Another event this weekend was the Marriage Encounter at St. Francis Center. There were 9 couples plus staff...full house.
Quite a few of our Sisters attended a talk by Diana Hayes at the Newman Center in St. Cloud, MN. I found the talk, “Made in the Image of: God: Racism’s challenge to True Communion” most informative. Diana Hayes is a Professor of Systematic Theology at Georgetown University and the first African American woman to earn a Pontifical Doctorate in Theology. I purchased her newest book, Standing in the Shoes My Mother Made. Now I can learn more from this gifted teacher.

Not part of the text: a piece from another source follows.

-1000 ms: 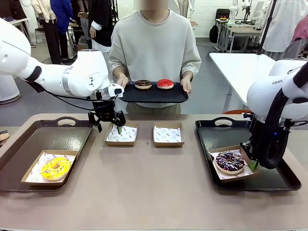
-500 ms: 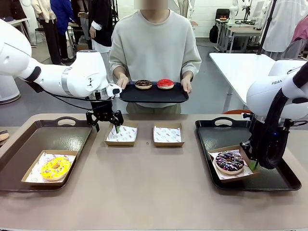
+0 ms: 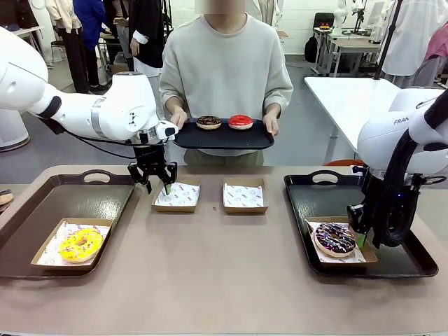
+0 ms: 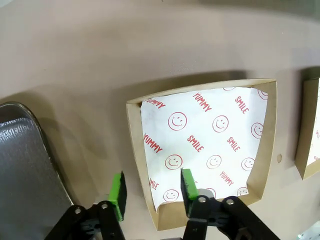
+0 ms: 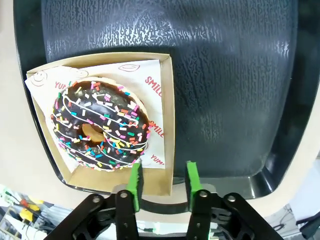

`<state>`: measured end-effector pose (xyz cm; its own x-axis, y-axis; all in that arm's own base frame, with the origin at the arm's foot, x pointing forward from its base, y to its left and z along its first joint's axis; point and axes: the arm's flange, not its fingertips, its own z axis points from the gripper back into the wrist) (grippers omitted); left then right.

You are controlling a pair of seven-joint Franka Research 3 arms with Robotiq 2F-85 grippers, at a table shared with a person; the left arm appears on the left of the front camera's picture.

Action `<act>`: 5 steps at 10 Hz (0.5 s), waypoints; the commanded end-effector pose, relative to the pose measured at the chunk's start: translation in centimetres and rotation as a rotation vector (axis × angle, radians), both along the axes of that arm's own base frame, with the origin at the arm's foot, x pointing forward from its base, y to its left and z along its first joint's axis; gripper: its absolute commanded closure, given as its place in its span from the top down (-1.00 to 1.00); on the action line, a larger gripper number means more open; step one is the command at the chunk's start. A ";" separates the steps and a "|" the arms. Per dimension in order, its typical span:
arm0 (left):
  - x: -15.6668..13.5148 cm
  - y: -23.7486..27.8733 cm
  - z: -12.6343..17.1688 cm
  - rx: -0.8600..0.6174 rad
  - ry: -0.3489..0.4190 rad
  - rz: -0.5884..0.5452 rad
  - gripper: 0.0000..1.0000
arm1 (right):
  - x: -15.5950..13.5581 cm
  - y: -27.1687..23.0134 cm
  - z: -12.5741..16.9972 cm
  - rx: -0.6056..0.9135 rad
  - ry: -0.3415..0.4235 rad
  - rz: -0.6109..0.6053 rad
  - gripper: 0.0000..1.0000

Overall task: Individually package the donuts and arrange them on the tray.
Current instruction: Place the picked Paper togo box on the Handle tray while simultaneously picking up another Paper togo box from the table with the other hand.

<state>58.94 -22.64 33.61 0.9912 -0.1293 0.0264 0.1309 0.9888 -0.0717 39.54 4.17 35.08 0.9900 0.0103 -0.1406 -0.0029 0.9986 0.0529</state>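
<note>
Boxed, trayed: yellow donut [image 3: 80, 244], sprinkled donut [image 5: 100, 125]. Being carried unboxed by person: chocolate donut [image 3: 208, 122], red donut [image 3: 240, 121]. Jaws of left gripper [image 4: 151, 187] being held parted astride empty box [image 4: 134, 145] wall. Jaws of right gripper [image 5: 163, 179] parted astride donut box [image 5: 168, 115] wall, sprinkled donut just beyond.

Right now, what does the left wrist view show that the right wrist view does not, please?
Left wrist view: an empty box on the table, beside a second box and a corner of the left tray. Right wrist view: a sprinkled donut in a filled box on the right tray. Both: a paper-lined box, a tray, and an open gripper astride one box wall, the left gripper and the right gripper.
</note>
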 end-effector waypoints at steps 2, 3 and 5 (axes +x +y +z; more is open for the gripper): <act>0.8 -0.4 -0.3 0.025 0.015 0.029 -1.00 | 0.0 0.3 -0.3 0.015 0.013 -0.006 1.00; 1.0 -0.3 -0.4 0.026 0.021 0.028 -1.00 | 0.1 0.1 -0.3 0.020 0.012 -0.007 1.00; 1.1 -0.2 -0.4 0.029 0.025 0.035 -1.00 | 0.2 0.1 -0.2 0.031 0.015 -0.005 1.00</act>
<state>59.44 -22.43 32.77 0.9923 -0.1231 0.0093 0.1235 0.9899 -0.0695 39.52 4.09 34.99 0.9892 0.0083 -0.1461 -0.0001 0.9984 0.0561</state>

This coming weekend many Sisters will be here for Community Elections. We will be electing a new Community Minister and three Assistant Ministers for five-year terms. Please pray for us and the guidance of the Holy Spirit in our deliberations. Thanks.
The bloodmobile will be here April 13 through 15th—(1 to 7 p.m. the first two days and 8 a.m. to 2 p.m. the last day.) Mark your calendars.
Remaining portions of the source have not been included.